An American University faculty member attempted to make life difficult for journalists covering a campus protest last night, but her plan went awry after she called the police.
The Washington Examiner's Ashe Schow was at AU last night reporting on Breitbart tech editor Milo Yiannopolous' visit to campus. (Schow tells me she was there on behalf of a forthcoming documentary, Thought Police, and was not representing The Examiner.) Yiannopoulos is a deliberately controversial figure, and his presence on campus prompted a student protest.
A female faculty member—now dubbed Melissa Click 2.0–tried to interfere, telling Schow and her camera crew that they were required to accompany her inside. They had to follow "certain regulations that the university is guided by" because AU is providing "a safe space for everybody who works or studies on this campus," she claimed.

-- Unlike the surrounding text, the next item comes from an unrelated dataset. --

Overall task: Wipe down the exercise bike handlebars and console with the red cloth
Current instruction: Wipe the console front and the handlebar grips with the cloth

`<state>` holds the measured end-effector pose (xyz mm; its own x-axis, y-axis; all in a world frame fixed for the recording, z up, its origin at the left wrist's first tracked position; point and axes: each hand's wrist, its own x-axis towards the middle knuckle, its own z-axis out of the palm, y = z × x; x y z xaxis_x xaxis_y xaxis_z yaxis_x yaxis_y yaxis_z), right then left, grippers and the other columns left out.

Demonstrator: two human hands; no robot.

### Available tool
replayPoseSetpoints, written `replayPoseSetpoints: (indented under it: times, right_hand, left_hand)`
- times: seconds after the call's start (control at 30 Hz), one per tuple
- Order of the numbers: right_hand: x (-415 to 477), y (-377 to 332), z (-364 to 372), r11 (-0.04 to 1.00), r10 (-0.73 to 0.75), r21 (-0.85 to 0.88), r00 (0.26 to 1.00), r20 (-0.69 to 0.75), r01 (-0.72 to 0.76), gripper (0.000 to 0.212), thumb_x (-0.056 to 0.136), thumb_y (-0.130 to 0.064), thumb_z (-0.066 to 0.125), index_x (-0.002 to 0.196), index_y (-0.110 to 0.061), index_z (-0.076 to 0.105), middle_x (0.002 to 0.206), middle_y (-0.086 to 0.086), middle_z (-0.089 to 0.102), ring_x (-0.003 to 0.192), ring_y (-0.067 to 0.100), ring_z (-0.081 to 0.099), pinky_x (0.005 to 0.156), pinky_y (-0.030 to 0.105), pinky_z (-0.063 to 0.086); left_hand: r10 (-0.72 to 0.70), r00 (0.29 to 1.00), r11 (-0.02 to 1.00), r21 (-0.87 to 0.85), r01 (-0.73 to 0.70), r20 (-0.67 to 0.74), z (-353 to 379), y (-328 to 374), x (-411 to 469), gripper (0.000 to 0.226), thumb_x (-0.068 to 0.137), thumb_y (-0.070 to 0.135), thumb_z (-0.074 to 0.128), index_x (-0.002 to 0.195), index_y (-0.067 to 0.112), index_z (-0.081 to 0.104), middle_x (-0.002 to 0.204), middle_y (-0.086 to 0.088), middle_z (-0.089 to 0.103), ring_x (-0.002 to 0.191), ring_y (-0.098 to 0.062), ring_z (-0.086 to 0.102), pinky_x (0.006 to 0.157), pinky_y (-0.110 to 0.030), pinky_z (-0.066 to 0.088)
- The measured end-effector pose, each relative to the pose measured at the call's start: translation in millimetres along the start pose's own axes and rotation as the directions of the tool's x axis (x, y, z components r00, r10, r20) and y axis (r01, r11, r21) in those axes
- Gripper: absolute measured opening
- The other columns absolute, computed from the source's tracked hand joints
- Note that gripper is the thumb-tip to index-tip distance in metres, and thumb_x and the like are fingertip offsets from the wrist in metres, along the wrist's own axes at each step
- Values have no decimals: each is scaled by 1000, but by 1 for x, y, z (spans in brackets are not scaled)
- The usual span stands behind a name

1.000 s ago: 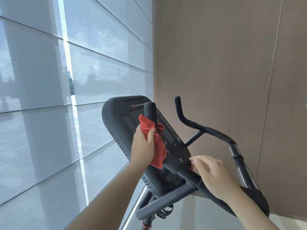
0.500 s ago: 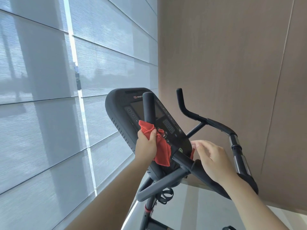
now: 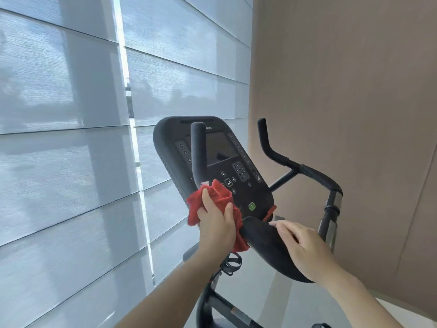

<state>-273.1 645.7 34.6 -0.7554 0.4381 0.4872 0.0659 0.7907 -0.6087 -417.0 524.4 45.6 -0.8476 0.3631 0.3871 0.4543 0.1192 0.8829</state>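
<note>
- A person's left hand (image 3: 216,223) is clamped around a bunched red cloth (image 3: 214,197), pressing it onto the base of the left handlebar (image 3: 198,150) of an exercise bike, at about 6 o'clock from that upright black grip.
- The cloth wraps the bar where it bends; red folds spill out above the thumb and below the palm, toward 5 o'clock.
- The right hand (image 3: 301,245) lies flat with fingers loosely spread, gripping nothing, on the padded black armrest (image 3: 262,237) at 3 o'clock from the cloth.
- Both forearms reach up from the bottom edge, bare, the left one rising steeply, the right one angled in from 5 o'clock.
- The console (image 3: 220,162) tilts back just behind the left grip, its dark screen off, keypad and round buttons below, a green button (image 3: 252,206) near its lower edge.
- The right handlebar (image 3: 279,159) curves upward at 2 o'clock from the console, untouched.
- Pale window blinds (image 3: 71,138) fill the left side; a tan panelled wall (image 3: 343,102) stands at right.
</note>
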Motion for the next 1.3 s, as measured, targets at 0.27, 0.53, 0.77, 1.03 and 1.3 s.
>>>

After the faculty member realized Schow's group was recording her, she became hostile. "Are you kidding me?" she asked. "Seriously, I'm calling the police."
The police didn't immediately respond to her call. Later, when the cops did appear, the faculty member expected them to escort the journalists off campus. Instead, they wanted to have a chat with the faculty member, according to Breitbart News.
"The police came over and she thought they were going to save her but actually they escorted HER away," Schow wrote on Twitter.
University professors and administrators making life difficult for students and journalists is nothing new, though one might have expected the widespread public condemnation of Click—as well as her termination and arrest—to deter imitators.